● **PROBLEM REQUIREMENTS**:
Go through the listing and copy every line word for word.

● **DATA EXCERPT**:
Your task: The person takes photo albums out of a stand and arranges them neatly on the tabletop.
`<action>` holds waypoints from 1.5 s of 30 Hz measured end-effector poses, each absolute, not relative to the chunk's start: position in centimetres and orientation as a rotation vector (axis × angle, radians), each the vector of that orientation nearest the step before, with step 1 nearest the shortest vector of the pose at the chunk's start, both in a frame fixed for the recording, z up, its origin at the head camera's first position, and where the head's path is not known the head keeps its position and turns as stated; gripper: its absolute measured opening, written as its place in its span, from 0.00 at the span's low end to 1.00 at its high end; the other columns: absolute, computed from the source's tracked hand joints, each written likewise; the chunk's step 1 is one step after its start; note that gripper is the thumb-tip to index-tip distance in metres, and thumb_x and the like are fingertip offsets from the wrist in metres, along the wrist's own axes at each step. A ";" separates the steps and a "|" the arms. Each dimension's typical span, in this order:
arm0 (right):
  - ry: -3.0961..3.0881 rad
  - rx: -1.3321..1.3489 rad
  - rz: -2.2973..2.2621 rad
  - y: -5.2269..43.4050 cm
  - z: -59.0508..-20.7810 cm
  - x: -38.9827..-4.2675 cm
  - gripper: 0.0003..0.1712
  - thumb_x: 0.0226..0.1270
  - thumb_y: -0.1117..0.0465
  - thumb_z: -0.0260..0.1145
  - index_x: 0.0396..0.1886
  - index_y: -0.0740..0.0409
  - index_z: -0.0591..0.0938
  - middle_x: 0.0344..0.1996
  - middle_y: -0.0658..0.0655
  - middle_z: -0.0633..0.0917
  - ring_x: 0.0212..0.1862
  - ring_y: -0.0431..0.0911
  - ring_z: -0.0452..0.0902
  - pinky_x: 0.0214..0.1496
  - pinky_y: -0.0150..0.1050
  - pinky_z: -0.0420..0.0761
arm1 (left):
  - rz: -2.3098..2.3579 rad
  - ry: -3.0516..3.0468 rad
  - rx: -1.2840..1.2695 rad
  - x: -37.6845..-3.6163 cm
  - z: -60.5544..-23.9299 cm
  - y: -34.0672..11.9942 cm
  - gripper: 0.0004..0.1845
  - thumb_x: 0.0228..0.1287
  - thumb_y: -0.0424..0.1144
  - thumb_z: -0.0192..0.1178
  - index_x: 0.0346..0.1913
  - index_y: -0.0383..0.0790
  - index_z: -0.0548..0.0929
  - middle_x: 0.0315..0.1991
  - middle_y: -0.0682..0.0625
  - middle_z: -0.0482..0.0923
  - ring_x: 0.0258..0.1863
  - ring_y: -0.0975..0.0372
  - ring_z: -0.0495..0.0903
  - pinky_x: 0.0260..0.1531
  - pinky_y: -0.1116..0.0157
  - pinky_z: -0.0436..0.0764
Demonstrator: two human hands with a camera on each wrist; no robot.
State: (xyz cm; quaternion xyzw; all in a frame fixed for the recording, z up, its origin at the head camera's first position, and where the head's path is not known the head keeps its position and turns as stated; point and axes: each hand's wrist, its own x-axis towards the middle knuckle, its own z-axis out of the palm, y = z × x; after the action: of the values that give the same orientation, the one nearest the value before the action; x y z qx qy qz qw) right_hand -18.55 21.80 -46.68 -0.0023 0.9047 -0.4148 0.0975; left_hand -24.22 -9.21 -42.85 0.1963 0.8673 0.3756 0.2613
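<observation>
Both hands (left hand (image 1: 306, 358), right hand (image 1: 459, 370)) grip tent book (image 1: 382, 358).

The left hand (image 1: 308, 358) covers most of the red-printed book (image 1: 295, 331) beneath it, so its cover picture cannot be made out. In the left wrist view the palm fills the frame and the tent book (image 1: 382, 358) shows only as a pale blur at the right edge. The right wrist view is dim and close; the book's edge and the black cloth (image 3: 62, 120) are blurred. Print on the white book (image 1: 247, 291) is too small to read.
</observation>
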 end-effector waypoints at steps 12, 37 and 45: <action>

● **FINAL ANSWER**:
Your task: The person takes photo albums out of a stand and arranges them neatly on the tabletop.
`<action>` holds waypoints from 1.5 s of 30 Hz measured end-effector poses, each absolute, not relative to the chunk's start: position in centimetres and orientation as a rotation vector (axis × angle, radians), each the vector of that orientation nearest the step before, with step 1 nearest the shortest vector of the pose at the chunk's start, both in a frame fixed for the recording, z up, its origin at the head camera's first position, and where the head's path is not known the head keeps its position and turns as stated; gripper: its absolute measured opening, written as its place in its span, from 0.00 at the span's low end to 1.00 at its high end; the other columns: absolute, computed from the source's tracked hand joints, each written likewise; the chunk's step 1 is one step after its start; note that gripper is the thumb-tip to index-tip distance in metres, and thumb_x and the like are fingertip offsets from the wrist in metres, along the wrist's own axes at each step. A ";" separates the steps and a "|" the arms. Each dimension's typical span, in this order:
arm0 (right):
  - ry: -3.0961..3.0881 rad
  - rx: -1.3321..1.3489 rad
  - rz: -2.2973..2.2621 rad
  - y: -5.2269..43.4050 cm
  - z: -59.0508..-20.7810 cm
  - x: -38.9827..-4.2675 cm
  - gripper: 0.0003..0.1712
  - thumb_x: 0.0226..0.1270
  - thumb_y: -0.1117..0.0465
  - thumb_z: -0.0260..0.1145
  - index_x: 0.0396..0.1886
  - index_y: -0.0740..0.0409
  - index_z: -0.0591..0.0938
  - middle_x: 0.0344..0.1996
  - middle_y: -0.0658..0.0655
  - middle_z: -0.0633..0.0917
  - ring_x: 0.0212..0.1862
  - ring_y: -0.0431..0.0911
  - ring_z: -0.0452..0.0902
  - pinky_x: 0.0214..0.1496
  - pinky_y: -0.0150..0.1050
  - pinky_z: -0.0420..0.0761
arm1 (left):
  - rz: -2.3098..2.3579 rad
  - ry: -3.0516..3.0468 rad
  - rx: -1.2840..1.2695 rad
  - x: -37.6845..-3.6163 cm
  - z: -60.5544..-23.9299 cm
  - y: -34.0672..11.9942 cm
  - gripper: 0.0004..0.1845
  - thumb_x: 0.0228..0.1287
  - thumb_y: -0.0424..0.1144
  - thumb_z: -0.0192..0.1178
  - index_x: 0.0346..0.1913
  - index_y: -0.0383..0.0790
  - index_z: -0.0548..0.0929
  - middle_x: 0.0315..0.1991
  - middle_y: -0.0682..0.0625
  - middle_z: -0.0482..0.0923
  - ring_x: 0.0258..0.1863
  - ring_y: -0.0975..0.0372
  - ring_z: -0.0495..0.0903
  - pinky_x: 0.0260..0.1531
  - pinky_y: -0.1116..0.0157
  - pinky_z: -0.0436..0.0764
Demonstrator: two human hands with a camera on each wrist; no robot.
State: (xyz cm; quaternion xyzw; all in a frame fixed for the recording, z up, its origin at the head camera's first position, and where the head's path is not known the head keeps its position and turns as stated; point and axes: each hand's wrist, its own x-axis towards the middle knuckle, its own z-axis out of the palm, y = z × x; after the action: of the values that give the same orientation, the one nearest the value before the action; x y z qx qy qz qw) right_hand -18.55 21.80 -46.68 -0.0023 0.9047 -0.4148 0.0975; left_hand -24.22 -9.21 -42.85 0.1963 0.8673 0.3756 0.2613
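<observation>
Both hands (left hand (image 1: 306, 358), right hand (image 1: 459, 370)) grip tent book (image 1: 382, 358).

The left hand (image 1: 308, 358) covers most of the red-printed book (image 1: 295, 331) beneath it, so its cover picture cannot be made out. In the left wrist view the palm fills the frame and the tent book (image 1: 382, 358) shows only as a pale blur at the right edge. The right wrist view is dim and close; the book's edge and the black cloth (image 3: 62, 120) are blurred. Print on the white book (image 1: 247, 291) is too small to read.
</observation>
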 end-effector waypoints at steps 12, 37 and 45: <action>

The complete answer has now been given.